#### Work item:
When you copy the listing, skip the images and return each line verbatim.

------------

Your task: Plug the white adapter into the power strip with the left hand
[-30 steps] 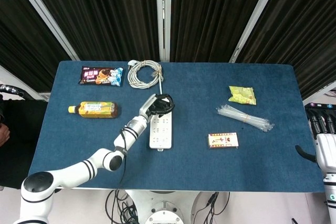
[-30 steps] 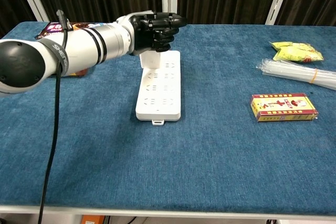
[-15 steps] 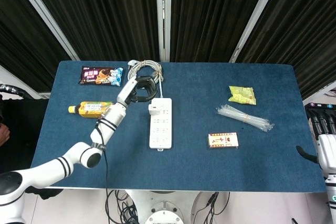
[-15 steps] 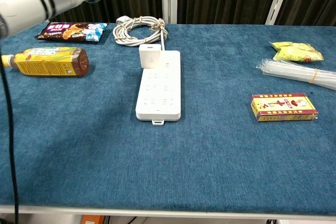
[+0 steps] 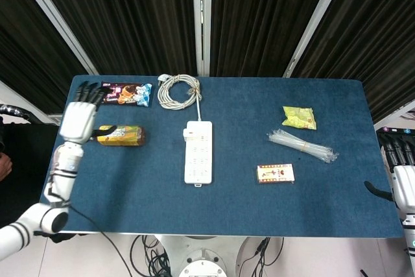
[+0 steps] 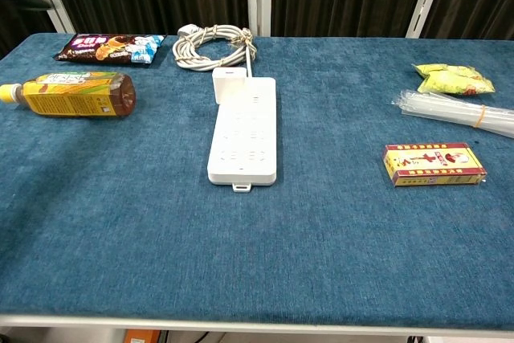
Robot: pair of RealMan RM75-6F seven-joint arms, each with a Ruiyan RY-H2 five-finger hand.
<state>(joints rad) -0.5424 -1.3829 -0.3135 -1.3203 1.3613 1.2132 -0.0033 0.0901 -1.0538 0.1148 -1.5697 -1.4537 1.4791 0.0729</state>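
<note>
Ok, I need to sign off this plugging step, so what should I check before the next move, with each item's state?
1. White adapter seated at the far end of the power strip: ok.
2. Left hand clear of the strip, holding nothing: ok.
3. Strip flat on the table: ok.
4. Coiled cable attached to the strip: ok.
5. Right hand at the table edge, fingers apart: cannot tell.

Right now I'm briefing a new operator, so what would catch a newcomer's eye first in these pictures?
The white power strip lies mid-table with the white adapter standing in its far end, and its coiled cable sits behind it. The left hand hangs at the table's left edge, fingers spread and holding nothing, beside a lying drink bottle.
</note>
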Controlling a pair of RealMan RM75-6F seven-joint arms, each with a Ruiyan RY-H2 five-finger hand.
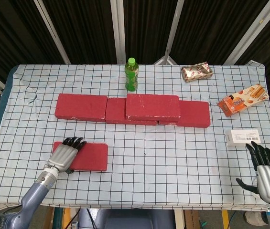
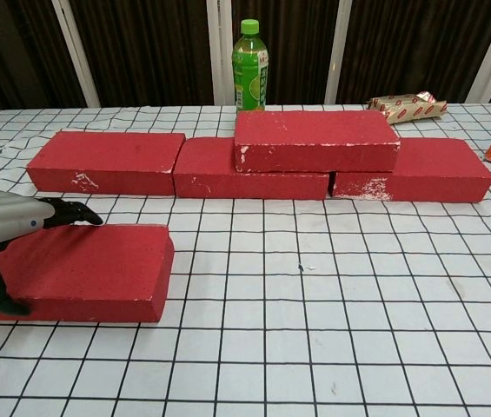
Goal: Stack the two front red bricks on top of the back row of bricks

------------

#### Exercise result:
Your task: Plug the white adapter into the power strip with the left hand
[-30 steps] 
[-30 steps] 
[-15 steps] 
[-15 steps] 
[+0 steps] 
[+0 steps] 
Robot: pair of RealMan RM75-6F seven-joint arms, each with a Ruiyan RY-H2 five-finger hand.
<state>(joints rad) -0.5424 -1.3829 -0.3135 -1.3203 1.3613 1.2132 -0.0033 0.0901 -1.0538 0.1148 -1.5697 -1.4537 1.4791 0.0729</state>
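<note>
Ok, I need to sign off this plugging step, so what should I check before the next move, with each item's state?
1. White adapter seated at the far end of the power strip: ok.
2. Left hand clear of the strip, holding nothing: ok.
3. Strip flat on the table: ok.
4. Coiled cable attached to the strip: ok.
5. Right hand at the table edge, fingers apart: cannot tell.

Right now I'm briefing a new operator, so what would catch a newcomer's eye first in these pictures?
The white power strip lies mid-table with the white adapter standing in its far end, and its coiled cable sits behind it. The left hand hangs at the table's left edge, fingers spread and holding nothing, beside a lying drink bottle.
</note>
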Controlling a pair of RealMan RM75-6F seven-joint arms, each with a Ruiyan RY-H2 five-finger hand.
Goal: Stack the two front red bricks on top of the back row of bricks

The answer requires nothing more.